As you can see, the SPARC64 roadmap is much slower, even though it is using the Venus processor in the Project Keisoku super-computer project for the Japanese government. With APL2 not arriving until 2012, it may not be the primary future focus for Sun/Oracle.

Which brings us to the follow on processors for Rainbow Falls. Looks like we'll see fewer cores with Yosemite Falls and Yellowstone Falls. However, look at Yellowstone Falls, it can scale up to 192 sockets!! This may become the replacement for what ROCK should have been. I doubt that the lessons learned from ROCK will be lost and if anything enhance the CMT line-up. Looks like Sun/Oracle will be able to fill up the volume, mid-range, and perhaps even high-end servers with CMT processors.

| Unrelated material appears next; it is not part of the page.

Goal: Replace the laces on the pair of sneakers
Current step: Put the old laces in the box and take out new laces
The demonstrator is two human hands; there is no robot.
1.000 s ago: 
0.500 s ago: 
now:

I would have to assume that single-threaded performance will finally be addressed. And with clock speeds going into the 3Ghz range, we should see some significant performance increases.

Considering the performance benchmarks for Oracle products on CMT, it makes sense that Oracle would place the recently promised increase in SPARC development on CMT. This would give the biggest return on investment as the vast majority of Oracle products today are already multi-threaded and scalable.

Thursday, September 10, 2009

Oracles Reveals Intentions for Solaris and SPARC, Watch out IBM!


Finally! We are starting to see more coming out of Oracle about their intentions for Solaris and SPARC. This re-enforces what Larry Ellison had stated earlier in the year that Oracle would increase the investment in Solaris and SPARC. This is great news to Sun customers and of course bad news for IBM and HP who were hoping to make further gains on spreading FUD. Now we just have to wait for the outcome of the EU investigation into the merger, which is centered around MySQL. Once that is sorted out, I fully expect to see a major shake-down at Sun and a huge increase in staffing and resourcing on key products, which is badly needed. This should help bring more hope to customers and users alike. Solaris and SPARC will continue on!

Tuesday, September 01, 2009

Flash Storage?


It would appear that Sun will be announcing a single rack unit flash storage array with SAS interfaces, battery backup, and 80 flash modules. Without a doubt this is a huge leap forward, even for a JBOD. The performance and capacity could be used for all sorts of applications from accelerating databases, messaging, HPC applications, image or audio processing, to mundane things like VTL caching. This will be Sun's first step into selling products that could very well change the storage landscape. These same flash modules could be leveraged on larger arrays or even internal storage for servers. I have no doubt that Oracle will leverage this kind of technology with integrated high-performance database appliances.